» Problem requirements
Which lines of the data below include the string "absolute"? Return each of them.

[Records from a data collection]
_ _ _

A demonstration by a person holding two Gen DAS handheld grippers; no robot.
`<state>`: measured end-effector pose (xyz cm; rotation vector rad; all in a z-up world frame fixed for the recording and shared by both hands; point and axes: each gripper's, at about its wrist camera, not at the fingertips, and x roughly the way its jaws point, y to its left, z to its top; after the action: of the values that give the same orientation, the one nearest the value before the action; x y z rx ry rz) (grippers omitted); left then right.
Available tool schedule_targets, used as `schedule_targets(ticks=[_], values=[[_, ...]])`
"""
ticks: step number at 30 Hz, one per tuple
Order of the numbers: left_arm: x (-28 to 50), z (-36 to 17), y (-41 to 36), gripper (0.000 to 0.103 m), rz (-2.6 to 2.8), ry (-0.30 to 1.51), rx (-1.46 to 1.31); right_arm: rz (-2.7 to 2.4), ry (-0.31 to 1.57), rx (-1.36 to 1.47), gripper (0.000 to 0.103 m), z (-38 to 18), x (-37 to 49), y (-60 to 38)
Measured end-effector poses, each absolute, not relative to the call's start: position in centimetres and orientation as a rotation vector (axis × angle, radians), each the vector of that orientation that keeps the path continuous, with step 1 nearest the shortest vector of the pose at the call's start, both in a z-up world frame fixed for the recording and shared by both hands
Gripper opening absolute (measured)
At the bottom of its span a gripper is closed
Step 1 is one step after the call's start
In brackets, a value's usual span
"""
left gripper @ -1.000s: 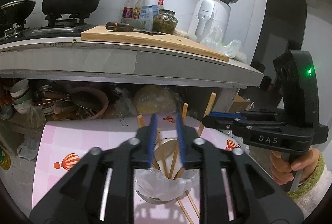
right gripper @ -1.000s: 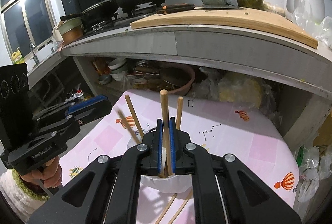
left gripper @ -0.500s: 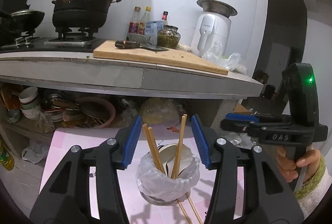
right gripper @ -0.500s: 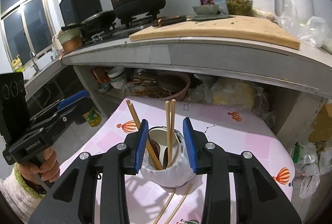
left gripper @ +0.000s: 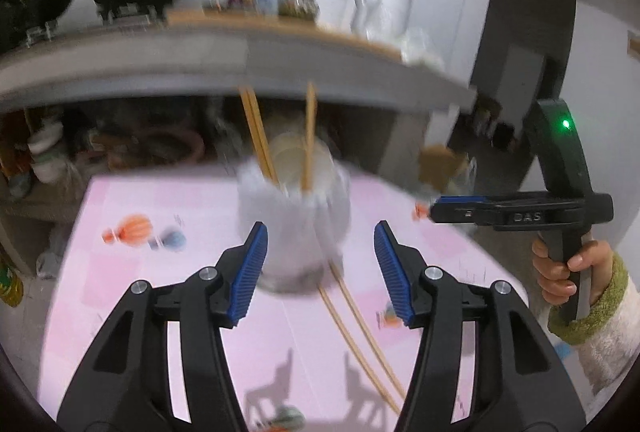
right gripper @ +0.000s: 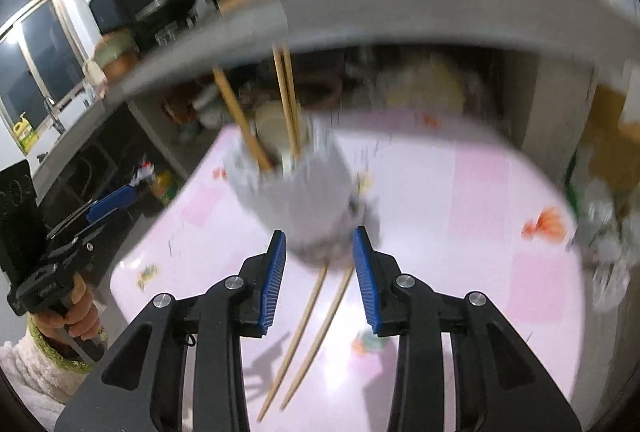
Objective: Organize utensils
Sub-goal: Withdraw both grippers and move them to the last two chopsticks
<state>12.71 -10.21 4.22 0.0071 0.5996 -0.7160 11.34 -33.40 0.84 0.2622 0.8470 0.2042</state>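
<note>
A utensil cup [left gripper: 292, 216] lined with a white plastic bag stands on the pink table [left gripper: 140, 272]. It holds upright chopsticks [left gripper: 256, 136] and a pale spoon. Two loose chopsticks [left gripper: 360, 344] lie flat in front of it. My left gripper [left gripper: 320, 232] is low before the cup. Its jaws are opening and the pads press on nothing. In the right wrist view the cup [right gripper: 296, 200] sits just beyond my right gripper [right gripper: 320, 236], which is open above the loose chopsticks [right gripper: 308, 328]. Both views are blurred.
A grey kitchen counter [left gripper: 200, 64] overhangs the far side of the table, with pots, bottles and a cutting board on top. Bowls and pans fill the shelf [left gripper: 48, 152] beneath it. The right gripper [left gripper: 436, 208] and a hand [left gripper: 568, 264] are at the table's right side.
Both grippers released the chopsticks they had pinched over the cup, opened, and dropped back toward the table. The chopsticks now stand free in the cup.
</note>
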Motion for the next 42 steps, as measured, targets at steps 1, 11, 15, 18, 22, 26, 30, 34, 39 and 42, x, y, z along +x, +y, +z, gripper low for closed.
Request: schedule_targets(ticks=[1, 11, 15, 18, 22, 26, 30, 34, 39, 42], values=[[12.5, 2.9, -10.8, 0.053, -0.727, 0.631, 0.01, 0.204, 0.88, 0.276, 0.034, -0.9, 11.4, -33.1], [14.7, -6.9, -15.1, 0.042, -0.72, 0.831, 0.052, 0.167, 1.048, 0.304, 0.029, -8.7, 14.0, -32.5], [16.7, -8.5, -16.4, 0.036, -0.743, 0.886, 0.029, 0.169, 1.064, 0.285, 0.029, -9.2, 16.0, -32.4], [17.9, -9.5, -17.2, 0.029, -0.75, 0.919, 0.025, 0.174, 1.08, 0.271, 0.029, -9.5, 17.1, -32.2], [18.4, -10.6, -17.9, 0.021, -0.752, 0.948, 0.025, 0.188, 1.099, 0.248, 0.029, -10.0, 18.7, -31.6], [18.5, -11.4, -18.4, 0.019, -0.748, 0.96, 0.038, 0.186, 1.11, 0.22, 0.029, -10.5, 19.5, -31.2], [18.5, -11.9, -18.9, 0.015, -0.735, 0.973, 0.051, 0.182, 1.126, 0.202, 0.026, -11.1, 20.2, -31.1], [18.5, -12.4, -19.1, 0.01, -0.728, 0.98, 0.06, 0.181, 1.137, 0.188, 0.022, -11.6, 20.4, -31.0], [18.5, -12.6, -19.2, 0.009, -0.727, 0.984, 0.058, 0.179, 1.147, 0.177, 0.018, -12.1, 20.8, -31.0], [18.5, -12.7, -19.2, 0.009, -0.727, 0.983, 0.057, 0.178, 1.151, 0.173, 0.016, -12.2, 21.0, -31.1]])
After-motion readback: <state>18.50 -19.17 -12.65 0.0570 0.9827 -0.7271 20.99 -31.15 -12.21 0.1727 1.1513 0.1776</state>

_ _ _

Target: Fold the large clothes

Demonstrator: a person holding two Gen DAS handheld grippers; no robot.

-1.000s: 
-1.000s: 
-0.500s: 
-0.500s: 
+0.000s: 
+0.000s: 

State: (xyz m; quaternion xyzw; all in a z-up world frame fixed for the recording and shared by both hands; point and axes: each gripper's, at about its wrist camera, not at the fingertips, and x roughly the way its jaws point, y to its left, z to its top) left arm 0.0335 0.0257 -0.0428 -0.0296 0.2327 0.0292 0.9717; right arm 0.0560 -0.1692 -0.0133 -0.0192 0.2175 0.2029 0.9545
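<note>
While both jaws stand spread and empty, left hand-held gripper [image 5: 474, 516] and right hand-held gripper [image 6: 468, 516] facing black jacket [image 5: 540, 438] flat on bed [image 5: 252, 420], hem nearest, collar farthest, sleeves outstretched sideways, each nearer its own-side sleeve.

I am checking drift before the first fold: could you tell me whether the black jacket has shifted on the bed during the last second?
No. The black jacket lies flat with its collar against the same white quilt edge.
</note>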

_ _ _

» Written answer
Measured end-effector poses, each absolute, not relative to the call's start: position in centimetres and orientation as a rotation vector (axis × angle, radians), each the vector of that orientation that keeps the path continuous, with step 1 nearest the shortest vector of the pose at the call's start, both in a z-up world frame fixed for the recording and shared by both hands
Gripper opening absolute (measured)

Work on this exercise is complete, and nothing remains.